ATAD5 O Plasmídeo de Ativação CRISPR (h) é um sistema mediador de ativação sinérgica (SAM) de três plasmídeos, concebido para a regulação positiva transcricional altamente eficiente e específica do locus ATAD5 em linhas celulares humanas. O sistema é construído em torno de uma Cas9 cataliticamente inativa (dCas9) portadora de duas mutações inativadoras (D10A e N863A) que eliminam a atividade nuclease, preservando simultaneamente a ligação ao ADN. Esta dCas9 é fundida com VP64, um potente ativador transcricional, e é coexpressa com um gene de resistência à blasticidina para seleção. O segundo plasmídeo codifica a proteína de fusão MS2-p65-HSF1, um complexo ativador secundário que atua em conjunto com o dCas9-VP64, juntamente com um gene de resistência à higromicina. O terceiro plasmídeo codifica um sgRNA de 20 nt específico para o alvo, fundido a dois aptâmeros de RNA MS2 que recrutam o complexo MS2-p65-HSF1 para o local de ativação, acompanhado por um gene de resistência à puromicina. Os três plasmídeos são administrados numa proporção de massa de 1:1:1 para uma expressão equilibrada de todos os componentes do sistema.

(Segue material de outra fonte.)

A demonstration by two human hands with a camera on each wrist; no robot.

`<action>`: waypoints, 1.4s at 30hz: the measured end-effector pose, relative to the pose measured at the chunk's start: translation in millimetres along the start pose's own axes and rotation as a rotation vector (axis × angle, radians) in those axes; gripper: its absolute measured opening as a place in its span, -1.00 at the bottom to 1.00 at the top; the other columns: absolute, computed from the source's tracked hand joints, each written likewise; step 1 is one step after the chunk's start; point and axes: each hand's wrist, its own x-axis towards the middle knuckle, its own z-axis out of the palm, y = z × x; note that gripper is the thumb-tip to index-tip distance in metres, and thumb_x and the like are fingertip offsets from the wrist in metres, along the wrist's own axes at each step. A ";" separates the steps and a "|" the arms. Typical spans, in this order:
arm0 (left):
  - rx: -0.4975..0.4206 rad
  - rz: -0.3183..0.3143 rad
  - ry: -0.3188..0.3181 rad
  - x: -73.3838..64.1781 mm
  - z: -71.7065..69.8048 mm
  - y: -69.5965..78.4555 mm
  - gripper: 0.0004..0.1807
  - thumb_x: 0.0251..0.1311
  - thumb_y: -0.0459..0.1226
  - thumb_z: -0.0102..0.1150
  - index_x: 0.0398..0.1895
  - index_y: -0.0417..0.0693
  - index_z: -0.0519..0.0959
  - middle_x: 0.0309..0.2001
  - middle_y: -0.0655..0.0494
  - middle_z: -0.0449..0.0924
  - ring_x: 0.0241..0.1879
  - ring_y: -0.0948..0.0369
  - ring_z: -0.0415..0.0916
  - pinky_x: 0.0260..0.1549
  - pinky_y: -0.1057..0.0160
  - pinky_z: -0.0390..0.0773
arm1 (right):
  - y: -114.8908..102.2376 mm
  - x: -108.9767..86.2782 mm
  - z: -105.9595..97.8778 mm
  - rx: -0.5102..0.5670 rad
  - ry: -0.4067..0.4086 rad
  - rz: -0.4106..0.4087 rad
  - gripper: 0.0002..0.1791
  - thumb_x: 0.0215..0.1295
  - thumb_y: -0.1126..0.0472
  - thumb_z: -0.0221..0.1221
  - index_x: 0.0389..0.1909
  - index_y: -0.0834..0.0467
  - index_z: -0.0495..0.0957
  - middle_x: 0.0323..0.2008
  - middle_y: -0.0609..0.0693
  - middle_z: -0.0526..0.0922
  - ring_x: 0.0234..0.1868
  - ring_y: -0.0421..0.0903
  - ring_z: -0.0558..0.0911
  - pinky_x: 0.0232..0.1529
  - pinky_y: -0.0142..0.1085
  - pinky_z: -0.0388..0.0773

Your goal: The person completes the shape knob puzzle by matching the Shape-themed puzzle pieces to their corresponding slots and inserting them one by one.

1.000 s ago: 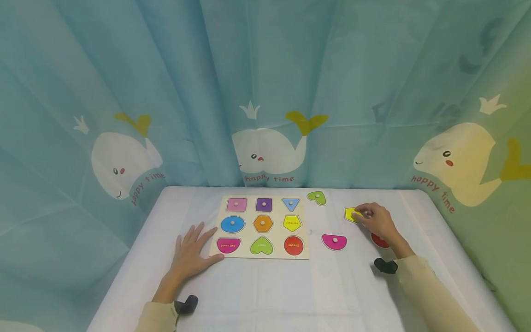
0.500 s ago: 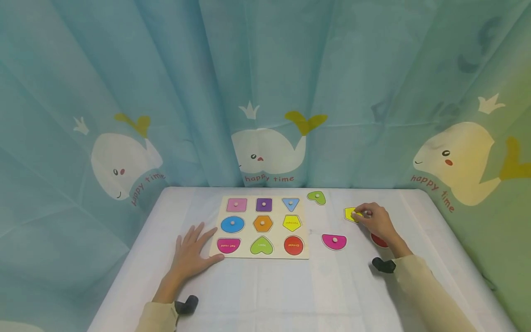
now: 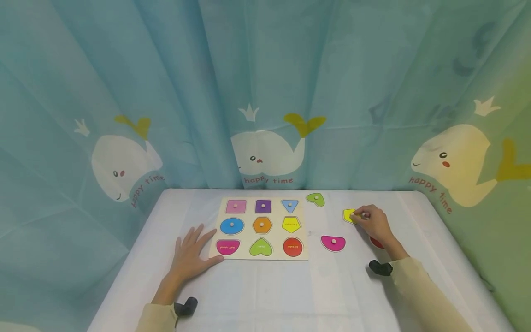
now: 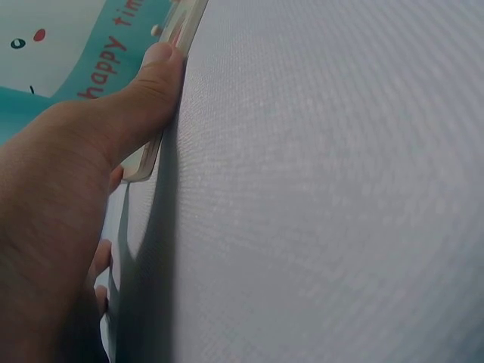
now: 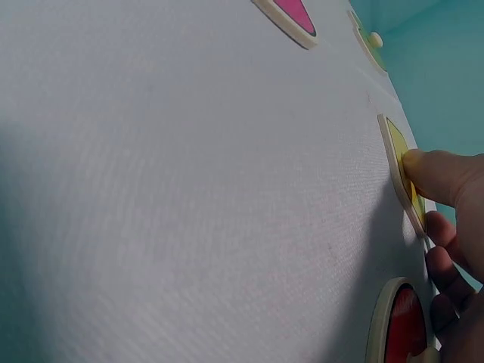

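Note:
In the head view, my right hand pinches the knob of a yellow pentagon puzzle piece on the right part of the table. The right wrist view has the thumb pressed at this pentagon, with the piece close over the cloth. My left hand lies with fingers spread beside the wooden puzzle board, thumb and index fingertip at its left edge. The left wrist view gives the thumb against the board's side. On the board, the printed pentagon recess holds no piece.
Loose knobbed pieces lie right of the board: a green heart, a magenta half round and a red circle, partly hidden by the right wrist. Several knobbed shapes, including a blue oval, sit in the board. A curtain hangs behind the table.
My right hand and sleeve have shifted slightly left, fingers still at the pentagon's knob. The head view has moved a little. My left hand stays in place.

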 end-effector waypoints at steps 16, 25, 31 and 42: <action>-0.001 0.013 0.009 -1.9 2.9 -1.5 -0.02 0.01 0.30 0.37 0.50 0.13 0.39 0.56 -0.22 0.15 0.55 -0.30 -0.07 0.34 -0.58 -0.18 | -23.3 -5.1 8.5 0.086 0.092 -0.092 -0.80 0.30 0.30 0.35 -0.17 0.38 0.70 0.01 0.37 0.59 0.04 0.33 0.56 0.08 0.22 0.50; -0.005 0.009 0.008 -1.9 1.9 -0.6 -0.02 0.00 0.30 0.37 0.50 0.12 0.40 0.56 -0.23 0.15 0.55 -0.31 -0.07 0.34 -0.59 -0.17 | -64.5 -7.4 32.1 0.162 0.051 -0.098 -0.81 0.32 0.28 0.34 -0.13 0.29 0.74 0.03 0.28 0.59 0.04 0.27 0.54 0.05 0.18 0.51; 0.000 0.013 0.017 -1.8 1.0 0.6 -0.02 0.00 0.30 0.38 0.49 0.12 0.40 0.56 -0.23 0.15 0.55 -0.31 -0.07 0.34 -0.58 -0.17 | -81.1 -10.3 54.9 0.212 0.024 -0.077 -0.78 0.32 0.20 0.37 -0.07 0.19 0.76 0.11 0.20 0.57 0.08 0.19 0.53 0.11 0.13 0.57; 0.002 0.025 0.028 -1.7 -1.4 1.6 -0.03 0.01 0.29 0.38 0.48 0.10 0.41 0.54 -0.26 0.17 0.53 -0.34 -0.04 0.32 -0.61 -0.15 | -107.0 -17.8 75.4 0.246 -0.039 -0.069 -0.79 0.35 0.20 0.33 -0.04 0.11 0.70 0.11 0.16 0.61 0.08 0.19 0.57 0.09 0.09 0.62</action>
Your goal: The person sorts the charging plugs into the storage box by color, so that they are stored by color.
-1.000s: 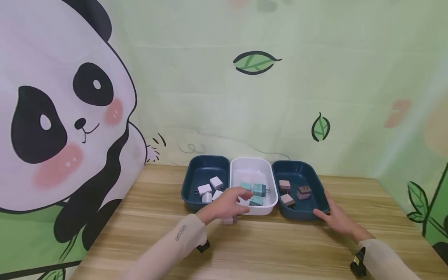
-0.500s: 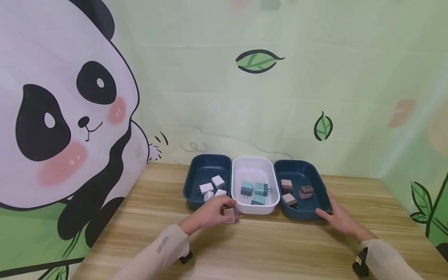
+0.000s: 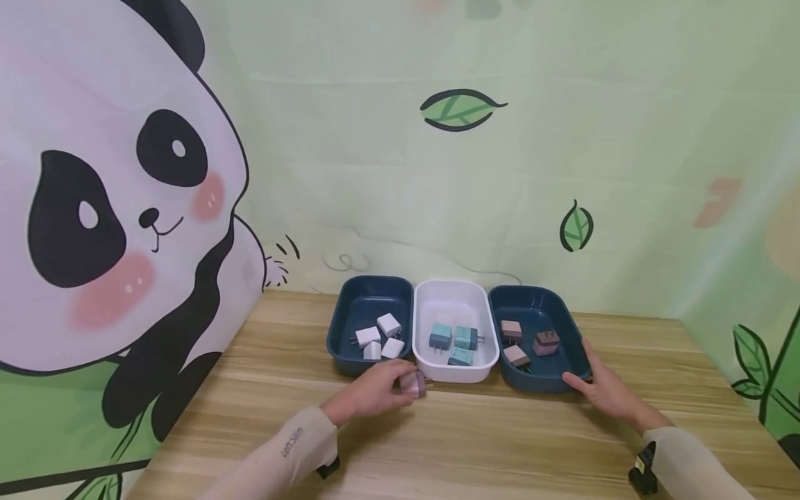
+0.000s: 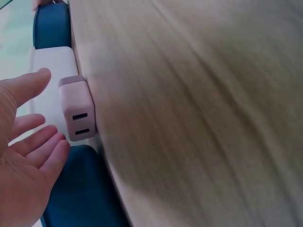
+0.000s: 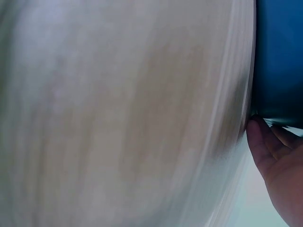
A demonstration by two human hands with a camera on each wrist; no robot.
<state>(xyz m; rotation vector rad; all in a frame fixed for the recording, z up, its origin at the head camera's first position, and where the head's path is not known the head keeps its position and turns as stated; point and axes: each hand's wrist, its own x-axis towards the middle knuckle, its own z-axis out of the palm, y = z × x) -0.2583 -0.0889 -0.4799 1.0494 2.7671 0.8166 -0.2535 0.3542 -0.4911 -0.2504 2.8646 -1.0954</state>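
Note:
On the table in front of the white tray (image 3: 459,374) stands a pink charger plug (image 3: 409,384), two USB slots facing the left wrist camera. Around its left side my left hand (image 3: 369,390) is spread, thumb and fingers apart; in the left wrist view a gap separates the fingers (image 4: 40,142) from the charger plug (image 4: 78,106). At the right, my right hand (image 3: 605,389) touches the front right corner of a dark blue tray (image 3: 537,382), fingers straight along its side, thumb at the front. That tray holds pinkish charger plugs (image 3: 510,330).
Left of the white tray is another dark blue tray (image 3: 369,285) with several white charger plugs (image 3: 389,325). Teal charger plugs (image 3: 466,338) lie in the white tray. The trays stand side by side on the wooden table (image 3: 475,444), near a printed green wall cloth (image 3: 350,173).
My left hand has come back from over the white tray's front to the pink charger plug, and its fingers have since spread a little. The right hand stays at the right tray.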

Uma vez montado no locus alvo, o complexo SAM liga-se a cerca de 200 pb a montante do local de início da transcrição ATAD5, onde VP64, p65 e HSF1 atuam em conjunto para recrutar a maquinaria transcricional e impulsionar a regulação positiva da expressão endógena de ATAD5. Ao contrário da Cas9 com atividade nuclease, o dCas9 não introduz quebras de cadeia dupla nem modifica a sequência genómica, preservando o locus ATAD5 nativo e permitindo o estudo de respostas transcricionais dependentes de ATAD5 no locus endógeno, tornando-o uma ferramenta valiosa para estudos funcionais, identificação de genes-alvo e modelagem da restauração da via ATAD5 em células tumorais com expressão de ATAD5 silenciada ou reduzida.
Apenas para uso em investigação. Não se destina a uso diagnóstico ou terapêutico.